Aveva ricevuto un'educazione da nobile, con precettori e studi confacenti al suo rango, era cresciuto in un contesto famigliare di grande religiosità, stretto tra le protettive figure della madre e della sorella Lina e la forte personalità del padre preso dai suoi studi di medicina e dalle responsabilità patrimoniali. Lui, Gottardo, corpulento, rosso di pelo, un po' goffo, certo intelligente e colto al punto da sapere le tre cantiche dantesche a memoria, ma un po' perso dietro ai suoi pensieri, era rimasto un gentiluomo di campagna che rincorreva sogni di antenati medioevali indossando a volte le loro armature ma che, peraltro uomo già fatto, giocava ancora a nascondino coi figli dei suoi mezzadri.

Insomma non voleva, non riusciva e non poteva crescere. Quando ne ebbe l'età, tra lo sconcerto e le perplessità del padre che da medico non poteva ignorare certi suoi limiti fisici congeniti, si lasciò impalmare da una Odescalchi che visse a Roma la maggior parte della loro vita matrimoniale, immersa nella vita di società della nobiltà capitolina e che, alla morte del suocero, incominciò a dilapidarne il patrimonio.

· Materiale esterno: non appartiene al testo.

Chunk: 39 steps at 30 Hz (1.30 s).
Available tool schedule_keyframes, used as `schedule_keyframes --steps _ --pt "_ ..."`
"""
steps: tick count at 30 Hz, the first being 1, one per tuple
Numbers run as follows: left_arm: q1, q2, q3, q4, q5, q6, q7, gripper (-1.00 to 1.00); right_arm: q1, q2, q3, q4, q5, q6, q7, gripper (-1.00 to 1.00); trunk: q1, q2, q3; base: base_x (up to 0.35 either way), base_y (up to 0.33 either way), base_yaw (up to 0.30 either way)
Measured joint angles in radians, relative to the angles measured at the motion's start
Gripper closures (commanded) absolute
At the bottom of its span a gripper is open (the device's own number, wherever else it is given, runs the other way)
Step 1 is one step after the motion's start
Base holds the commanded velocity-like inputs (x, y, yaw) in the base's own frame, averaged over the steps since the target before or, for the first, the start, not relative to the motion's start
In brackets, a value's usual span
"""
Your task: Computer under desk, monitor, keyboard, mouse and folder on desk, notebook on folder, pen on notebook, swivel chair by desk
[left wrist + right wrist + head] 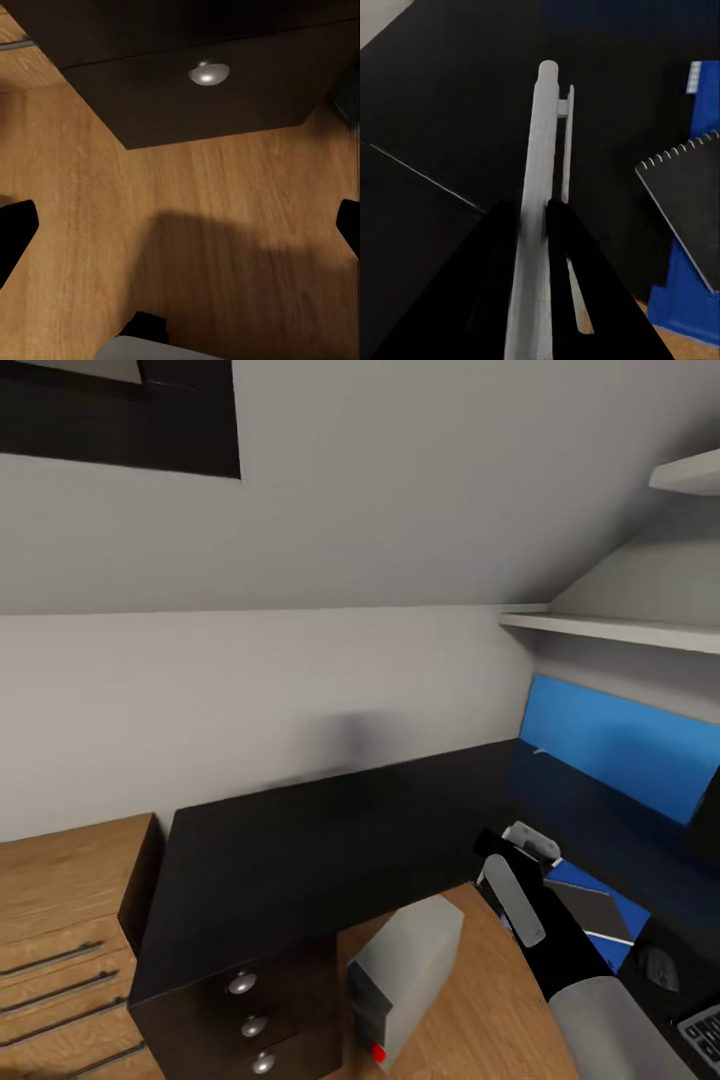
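Right gripper [534, 225] first: its two black fingers are pinched tight on the pen [540, 187], the white barrel running out past the fingertips with its clip along one side (the tip end is hidden between the fingers). In the head view that same gripper [522, 868] hovers over the glossy black desk [330, 830]. Just beside it lies the notebook [592, 908], dark grey with a spiral edge, sitting on the blue folder [625, 920]. A little further out from the hand, the small black mouse [660, 966] rests on the desk, and a corner of the keyboard [703, 1032] peeks in at the frame's edge. Beyond the hand, a blue reflection shines on the desk's back corner.

Left gripper [180, 232]: fingertips wide apart, nothing between them, wooden floor [187, 247] below. Ahead of it sits a black drawer with a round silver knob [208, 73]. Under the desk the grey computer [400, 975] stands on the floor, red button on its front.
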Motion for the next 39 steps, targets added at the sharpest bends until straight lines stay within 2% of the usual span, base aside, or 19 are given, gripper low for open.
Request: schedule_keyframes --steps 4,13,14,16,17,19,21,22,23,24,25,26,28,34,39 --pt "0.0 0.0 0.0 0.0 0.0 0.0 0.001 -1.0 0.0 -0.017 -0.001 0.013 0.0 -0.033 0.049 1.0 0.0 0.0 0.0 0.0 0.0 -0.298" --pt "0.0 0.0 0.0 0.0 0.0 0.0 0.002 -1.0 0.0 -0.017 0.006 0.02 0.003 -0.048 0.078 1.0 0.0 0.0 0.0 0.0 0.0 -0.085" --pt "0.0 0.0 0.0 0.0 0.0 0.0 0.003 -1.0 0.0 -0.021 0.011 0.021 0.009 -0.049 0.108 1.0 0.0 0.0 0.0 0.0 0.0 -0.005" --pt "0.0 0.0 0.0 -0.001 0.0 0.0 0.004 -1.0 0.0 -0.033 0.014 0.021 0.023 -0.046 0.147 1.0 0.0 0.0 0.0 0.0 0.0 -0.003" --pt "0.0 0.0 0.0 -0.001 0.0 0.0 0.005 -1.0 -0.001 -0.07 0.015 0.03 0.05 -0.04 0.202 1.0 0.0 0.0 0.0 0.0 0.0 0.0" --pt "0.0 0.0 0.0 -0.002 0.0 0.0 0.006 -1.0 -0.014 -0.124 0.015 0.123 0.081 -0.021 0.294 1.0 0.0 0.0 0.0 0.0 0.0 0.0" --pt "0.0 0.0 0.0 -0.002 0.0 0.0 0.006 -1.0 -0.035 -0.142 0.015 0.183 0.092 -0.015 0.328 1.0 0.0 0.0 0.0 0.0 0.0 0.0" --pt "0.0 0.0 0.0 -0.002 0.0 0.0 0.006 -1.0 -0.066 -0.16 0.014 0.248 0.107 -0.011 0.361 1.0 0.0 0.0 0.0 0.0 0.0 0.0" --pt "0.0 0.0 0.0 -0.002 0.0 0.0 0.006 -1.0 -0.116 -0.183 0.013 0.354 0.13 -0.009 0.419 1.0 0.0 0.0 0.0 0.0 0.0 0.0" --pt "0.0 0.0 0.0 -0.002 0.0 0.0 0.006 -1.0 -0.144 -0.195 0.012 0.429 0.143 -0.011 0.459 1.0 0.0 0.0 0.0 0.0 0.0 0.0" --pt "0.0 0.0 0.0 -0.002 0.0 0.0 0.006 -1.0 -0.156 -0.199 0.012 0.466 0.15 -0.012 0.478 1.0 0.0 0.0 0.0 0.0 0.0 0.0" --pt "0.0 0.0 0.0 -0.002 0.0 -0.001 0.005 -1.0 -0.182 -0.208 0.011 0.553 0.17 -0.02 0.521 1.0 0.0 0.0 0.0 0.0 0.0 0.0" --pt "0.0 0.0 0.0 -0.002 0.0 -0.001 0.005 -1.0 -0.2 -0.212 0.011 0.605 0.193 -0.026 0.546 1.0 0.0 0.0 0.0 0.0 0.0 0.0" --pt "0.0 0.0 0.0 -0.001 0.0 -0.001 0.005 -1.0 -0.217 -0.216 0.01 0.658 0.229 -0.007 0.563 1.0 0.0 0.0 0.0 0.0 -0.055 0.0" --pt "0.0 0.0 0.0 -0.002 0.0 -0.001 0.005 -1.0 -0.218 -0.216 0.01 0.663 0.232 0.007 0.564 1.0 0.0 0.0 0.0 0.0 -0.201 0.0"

Sempre da Roma il nostro conte ricevette per ben tre volte la notizia della sua paternità, da lontano, per telefono... ma ne fu ugualmente felice!

Lui passava i suoi giorni nello spettacolo del susseguirsi delle stagioni nel suo immenso, stupendo, antico giardino, nell'allevamento della selvaggina da liberare nelle sue terre con l'aiuto del fedele fattore Bernardo, nelle giornate di caccia affiancato dai suoi cani prediletti Zac, Isonzo e Bruk, nelle lunghe partite al tavolo da biliardo nella sala da gioco del palazzo.

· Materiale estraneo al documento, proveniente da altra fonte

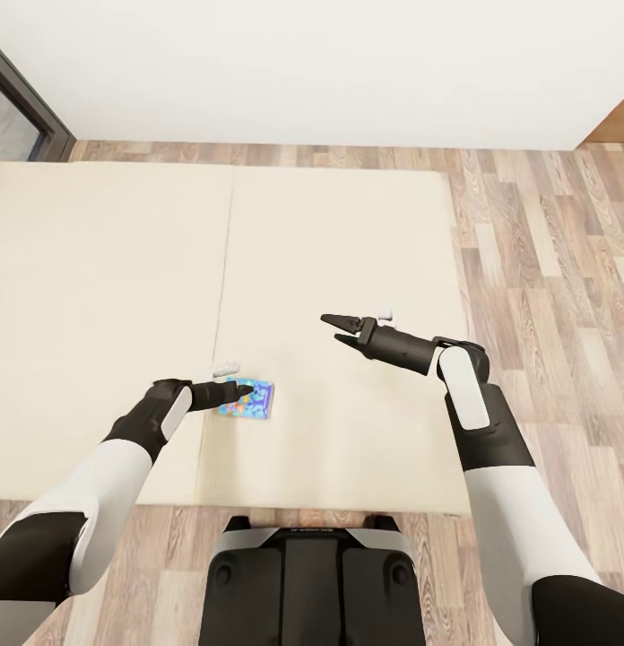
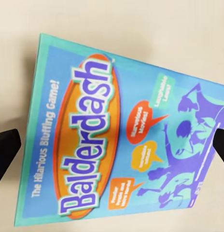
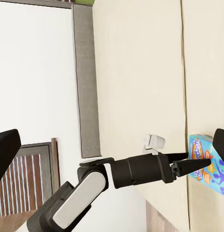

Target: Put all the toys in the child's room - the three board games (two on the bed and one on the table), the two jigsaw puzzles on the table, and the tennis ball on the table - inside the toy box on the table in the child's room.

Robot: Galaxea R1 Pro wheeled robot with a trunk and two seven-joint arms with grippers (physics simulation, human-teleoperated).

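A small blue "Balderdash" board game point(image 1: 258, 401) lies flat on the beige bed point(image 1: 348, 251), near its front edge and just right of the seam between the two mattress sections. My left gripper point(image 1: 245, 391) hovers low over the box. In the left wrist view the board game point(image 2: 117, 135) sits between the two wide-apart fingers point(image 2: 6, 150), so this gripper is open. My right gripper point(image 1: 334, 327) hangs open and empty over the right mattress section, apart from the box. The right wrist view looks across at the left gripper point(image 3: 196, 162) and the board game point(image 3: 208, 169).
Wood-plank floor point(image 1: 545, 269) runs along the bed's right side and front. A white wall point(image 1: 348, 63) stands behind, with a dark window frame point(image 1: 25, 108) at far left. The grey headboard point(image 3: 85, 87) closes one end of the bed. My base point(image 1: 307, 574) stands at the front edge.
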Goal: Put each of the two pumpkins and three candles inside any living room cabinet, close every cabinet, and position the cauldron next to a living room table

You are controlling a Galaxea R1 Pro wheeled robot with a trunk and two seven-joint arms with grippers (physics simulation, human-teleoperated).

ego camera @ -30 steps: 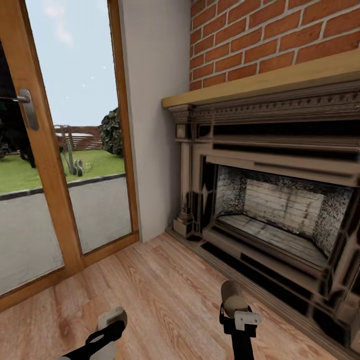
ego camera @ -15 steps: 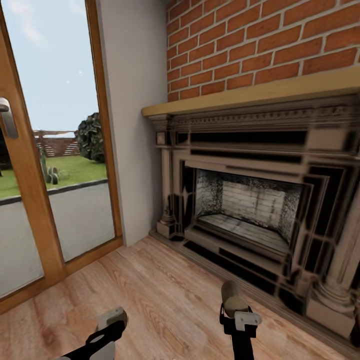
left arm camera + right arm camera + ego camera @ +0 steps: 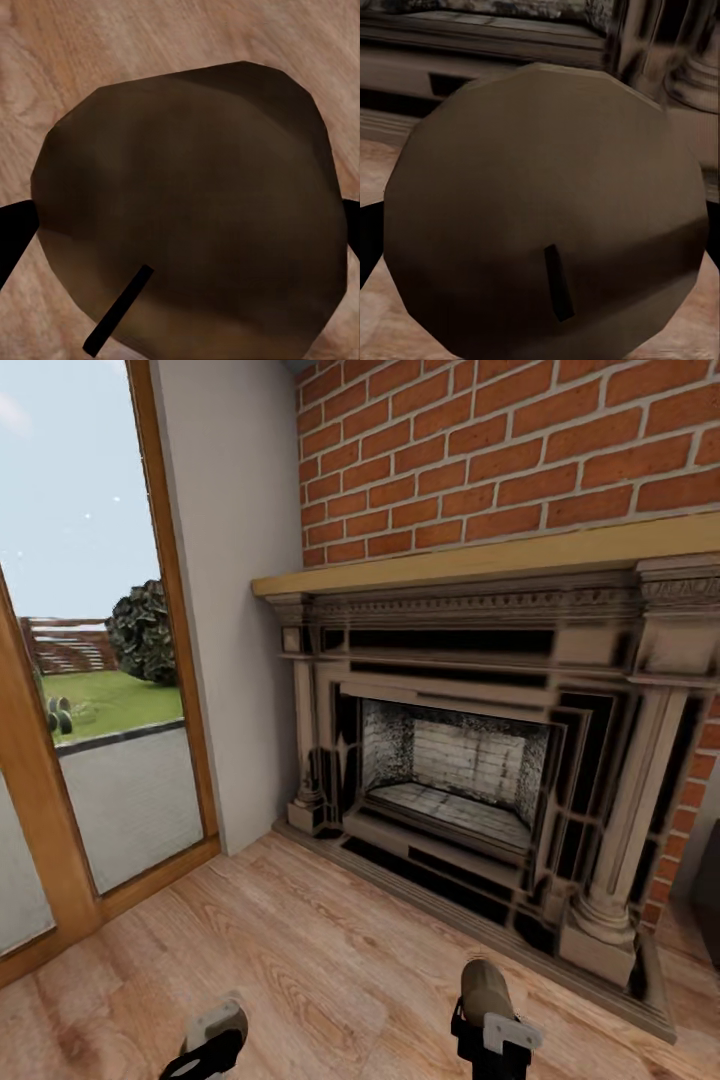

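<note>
L fingers (image 3: 9,232) grasp candle (image 3: 187,210); R fingers (image 3: 367,240) grasp 2nd candle (image 3: 547,210); fireplace (image 3: 480,760) ahead.

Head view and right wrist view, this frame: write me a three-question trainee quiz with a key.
1. True or false: a fire burns in the fireplace.
2. What does the right gripper hold? A) a pumpkin B) a candle C) nothing
3. Fill in: the wall above the mantel is red ___.

Key: 1 false, the hearth is bare; 2 B; 3 brick.
</note>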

Lo affliggeva un tic nervoso: quando era teso o troppo concentrato, con un gesto rapido allargava il colletto della camicia e sputacchiava nell'aria a mento basso con colpetti brevi e secchi.

Per questo, come da sempre si usa a Corbetta, gli appiopparono un soprannome e diventò per il popolino il "cunt Spùetta". Purtroppo con il passare degli anni fu preda di gente priva di scrupoli come antiquari improvvisati, furbastri, finti aiutanti e consiglieri interessati e, vittima del crollo economico della sua casata, giunse a risolversi per lo smembramento della sua considerevole proprietà terriera e nel 1949 vendette anche il palazzo che fu acquistato dalla famiglia Mereghetti, bisognosa di spazio per la propria distilleria.

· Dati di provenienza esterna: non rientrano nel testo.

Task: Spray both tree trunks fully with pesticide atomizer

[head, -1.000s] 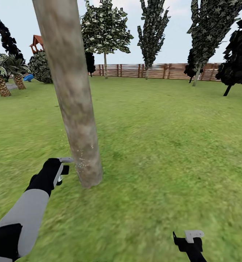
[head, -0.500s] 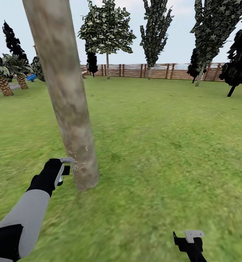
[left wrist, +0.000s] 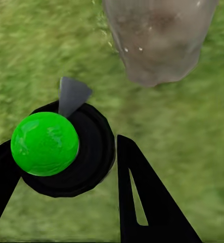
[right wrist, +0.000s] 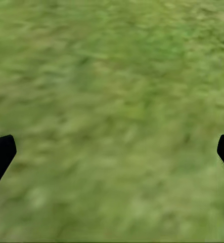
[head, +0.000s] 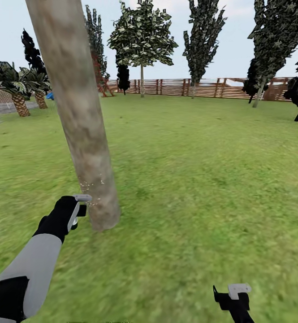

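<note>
The near tree trunk (head: 84, 134) rises grey-brown from the grass, leaning across the left of the head view. My left gripper (head: 78, 210) is shut on the pesticide atomizer (left wrist: 46, 144), a black body with a green round top and a grey nozzle (head: 82, 198) almost touching the trunk's base (left wrist: 160, 40). Small white flecks (head: 92, 184) dot the bark by the nozzle. Another tree (head: 142, 40) with a leafy crown stands far back near the fence. My right gripper (head: 234, 297) hangs low over grass, open and empty, its fingers (right wrist: 0, 154) wide apart.
A brown slat fence (head: 202, 87) closes the far side of the lawn. Palms (head: 19, 96) stand at the left, and dark narrow trees (head: 202, 36) at the back and right. Open grass (head: 202, 179) spreads to the right of the near trunk.
The head camera has swung, so the fence and far trees sit further right in the picture. Both arms keep the same pose, and the nozzle stays at the trunk's base.
</note>
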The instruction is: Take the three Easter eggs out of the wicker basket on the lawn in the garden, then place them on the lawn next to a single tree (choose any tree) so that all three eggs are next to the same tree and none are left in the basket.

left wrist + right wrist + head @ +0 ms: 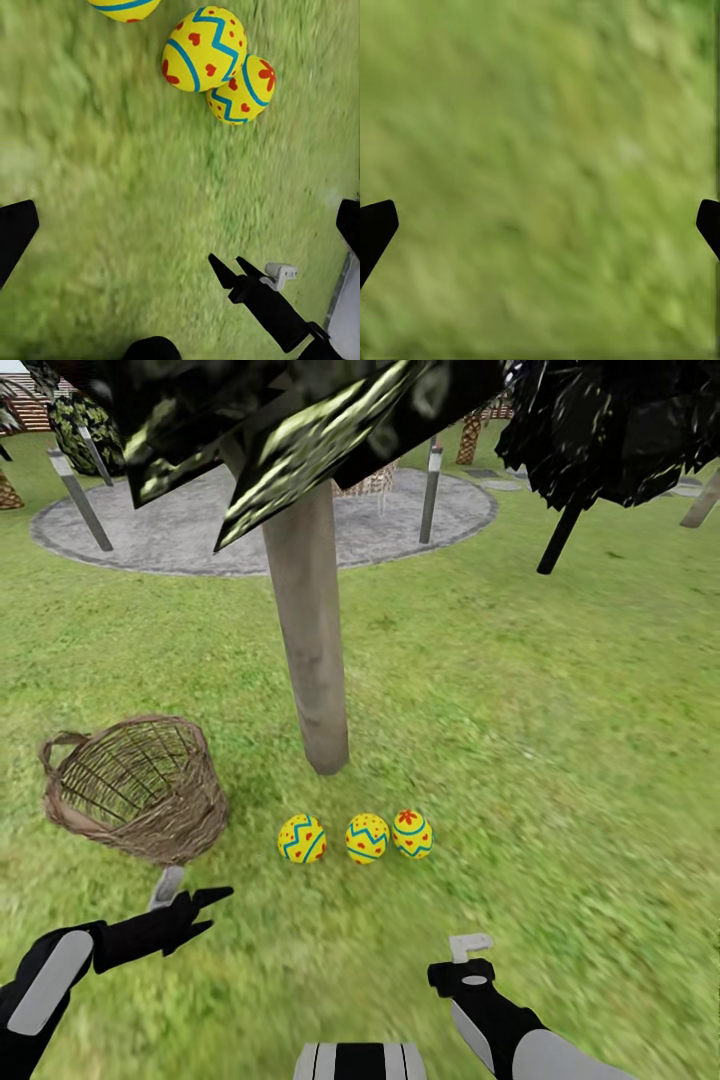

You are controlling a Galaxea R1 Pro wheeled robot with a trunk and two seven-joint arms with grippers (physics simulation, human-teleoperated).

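Eggs [366, 838], three in a row, lie on the lawn [560, 760] just before the tree [310, 650], beyond both spread, empty grippers: left gripper [205, 913], right gripper [470, 952]. Left wrist view: eggs ahead. Right wrist view: grass between parted fingertips [375, 229].

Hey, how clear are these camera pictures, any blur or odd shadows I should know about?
Head view: eggs, basket and trunk crisp with faint ground shadows, grass smeared, leaves blocky. Left wrist view: eggs sharp, grass soft. Right wrist view: grass a featureless blur between the dark end effector fingertips.
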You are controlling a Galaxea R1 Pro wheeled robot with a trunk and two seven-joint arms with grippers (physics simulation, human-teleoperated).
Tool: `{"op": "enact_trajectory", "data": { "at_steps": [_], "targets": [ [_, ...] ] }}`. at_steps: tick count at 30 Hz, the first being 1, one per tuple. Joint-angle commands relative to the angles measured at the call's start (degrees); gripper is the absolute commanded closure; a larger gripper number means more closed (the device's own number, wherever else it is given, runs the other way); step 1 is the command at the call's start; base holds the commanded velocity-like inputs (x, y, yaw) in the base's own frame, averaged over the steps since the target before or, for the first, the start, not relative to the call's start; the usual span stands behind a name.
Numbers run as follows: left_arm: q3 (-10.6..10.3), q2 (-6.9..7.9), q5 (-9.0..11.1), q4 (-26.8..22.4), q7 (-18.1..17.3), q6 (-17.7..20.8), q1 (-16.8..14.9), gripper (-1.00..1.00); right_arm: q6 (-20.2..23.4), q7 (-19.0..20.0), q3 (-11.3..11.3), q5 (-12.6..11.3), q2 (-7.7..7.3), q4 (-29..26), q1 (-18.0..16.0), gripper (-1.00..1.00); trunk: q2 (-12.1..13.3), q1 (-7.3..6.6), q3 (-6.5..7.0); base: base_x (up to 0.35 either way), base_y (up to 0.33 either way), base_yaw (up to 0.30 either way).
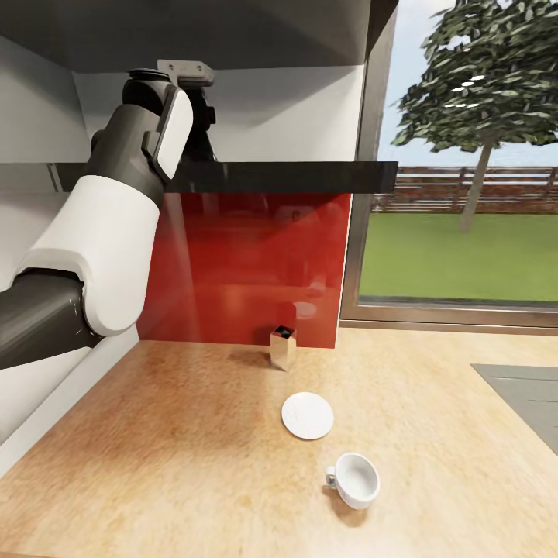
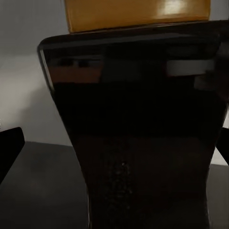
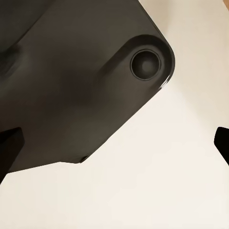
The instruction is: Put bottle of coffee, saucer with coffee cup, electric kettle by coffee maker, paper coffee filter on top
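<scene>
The bottle of coffee [image 2: 133,143], dark with a yellow cap [image 2: 138,14], stands very close in the left wrist view on the dark kitchen shelf [image 1: 256,177]. My left gripper [image 2: 117,148] is open around it, a gap showing at one finger. In the head view my left arm [image 1: 116,217] reaches up onto that shelf. On the kitchen countertop [image 1: 178,449] below lie the white saucer [image 1: 308,415] and, apart from it and nearer to me, the coffee cup [image 1: 355,480]. My right gripper [image 3: 114,143] is open and holds nothing.
A small shiny metal container [image 1: 283,346] stands against the red backsplash [image 1: 248,263]. A grey panel [image 1: 523,395] is set into the counter at the right. A large window [image 1: 465,155] is behind it. A dark robot part [image 3: 71,81] over a pale surface shows in the right wrist view.
</scene>
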Motion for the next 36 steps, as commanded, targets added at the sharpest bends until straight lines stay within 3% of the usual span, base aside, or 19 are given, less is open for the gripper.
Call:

Come finì la sua vita non ci è dato a sapere ma certamente ebbe in sorte un epilogo di vita comune a tanti altri appartenenti alla nobiltà terriera che, dopo aver conosciuto agi e splendore, furono incapaci di stare al passo coi tempi e finirono per essere vittime dei tempi stessi e della loro condizione.

 

Di una cosa noi corbettesi dobbiamo essere grati al nobile Gottardo Frisiani, per un suo gesto che merita la riconoscenza di tutta la cittadinanza: la donazione dei preziosi arredi delle "Camere di San Carlo" in accordo con l'allora rettore del Santuario don Giovanni Milani. [...] Questi preziosi arredi che furono mostrati al pubblico per la prima volta durante le celebrazioni del quarto centenario della nascita del santo, proprio quest'anno, anno carolino, verranno riproposti in Santuario durante le solennità del Perdono in una nuova, più confacente veste museale."